Charter Communications saw its shares jump over 10% on Friday after reporting a smaller-than-anticipated decline in broadband subscribers for the fourth quarter, even though it missed revenue estimates.

The results come at a tough time for U.S. cable operators, who are scrambling to keep their high-margin internet customers amid the growth of fiber networks and 5G-based wireless home internet offers. Subscriber numbers are the key indicator of whether the traditional cable bundle can be reinvented.

Charter is banking on “converged” deals—discounted bundles that pair home broadband with mobile service—and ramping up its rural footprint. It’s also working to hold onto customers by enabling Spectrum users to bundle internet, TV, and phone services into a single plan.

Charter shed 119,000 internet customers in the quarter ending Dec. 31, beating Visible Alpha’s forecast of a 131,970 drop, according to both the company and the data provider. The year closed with Charter holding roughly 29.7 million internet subscribers.

“By 2026, we expect to have almost finished our rural expansion, adding more than 1.7 million new subsidized rural passings,” CEO Chris Winfrey stated. Passings refer to the homes and businesses the network can serve; the “subsidized” term means these areas receive government funding.

Mobile results were uneven. Charter gained 428,000 mobile lines during the quarter, falling short of the 482,990 forecast by analysts, per Visible Alpha. They ended the year with roughly 11.8 million mobile lines.

Video was a rare bright spot for a cable company in 2025. Charter reported a gain of 44,000 total video customers this quarter, a sharp turnaround from losing 123,000 in the same period last year. The boost came thanks to streamlined packages and adding some programmers’ streaming apps to select Spectrum plans.

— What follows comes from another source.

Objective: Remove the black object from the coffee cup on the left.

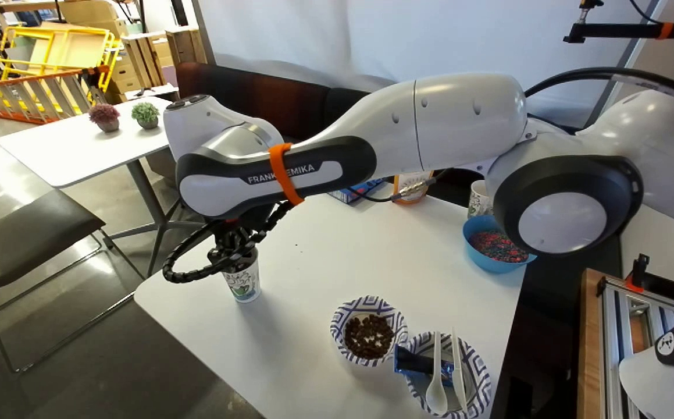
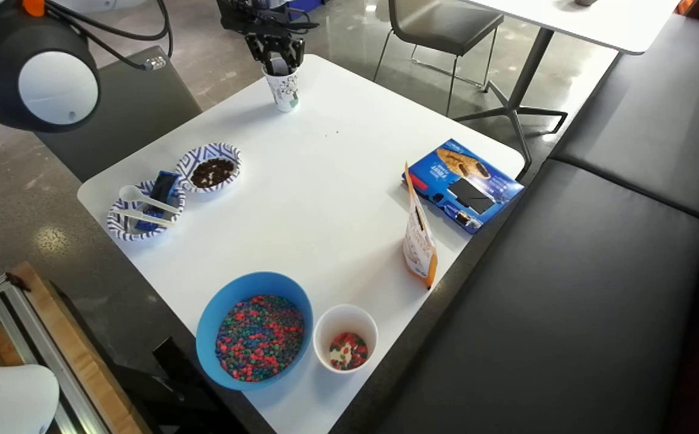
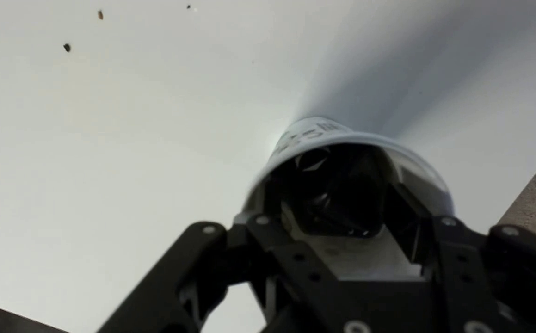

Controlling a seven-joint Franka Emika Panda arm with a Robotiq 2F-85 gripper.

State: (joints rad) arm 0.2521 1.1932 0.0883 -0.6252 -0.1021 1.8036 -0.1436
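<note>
Black robot gripper [image 3: 335,203]: its two fingers are apart and down inside the white paper cup with green print [image 1: 244,285]; I can't tell if they squeeze anything.
Shiny black lump [image 3: 344,192]: in that cup, between the fingers, near the middle of the wrist view.
In the way: the cup's wall goes round the fingertips; a bumpy black cable loop [image 1: 188,277] crosses in front of the cup's rim, left side of an exterior view.
Blue-and-white paper bowl [image 2: 195,160]: holds brown bits [image 2: 212,173], left side of an exterior view.
Second patterned bowl [image 1: 478,368]: beside it, holding a white plastic spoon [image 1: 436,398] and a blue packet [image 1: 413,362].
Big round blue bowl [image 2: 206,331]: bottom of an exterior view, full of colored bits [image 2: 262,337]; another white cup [image 2: 346,319] is just beside it.
Orange-and-white bag [image 2: 419,248]: right of the middle, standing near a flat blue box [image 2: 464,182].
</note>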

Charter’s quarterly revenue dropped 2.3% to $13.6 billion, hit by weaker residential video sales and a slump in political advertising, the company reported. Residential connectivity revenue, however, climbed 2.3%. The total missed analysts’ average estimate of $13.73 billion, based on LSEG data. For the fourth quarter, Charter posted net income attributable to shareholders of $1.3 billion and adjusted EBITDA—a measure of operating profit excluding interest, taxes, and depreciation—of $5.7 billion.

Cash stayed the company’s safety net. Charter posted full-year free cash flow—cash left after capital expenses—of $5.0 billion, climbing from $4.3 billion the previous year. The company also repurchased roughly $5.4 billion in stock and units in 2025. It expects capital spending to come in around $11.4 billion in 2026, a slight dip from $11.7 billion in 2025.

Comcast, the largest cable operator in the U.S., revealed on Thursday that it lost 181,000 broadband customers in Q4 and won’t be hiking broadband prices this year as it reworks its bundles. On the flip side, AT&T reported gaining 283,000 fiber customers in the same quarter, driven by faster fixed-line services and wireless discounts.

Charter’s core broadband subscriber numbers continue to decline, and the company missed some expectations. “It will likely be some time before we see a meaningful turnaround in Charter’s broadband subscriber trends,” said New Street Research analyst Vikash Harlalka, citing tough price competition, fixed wireless options, and ongoing fiber expansions that are driving high churn.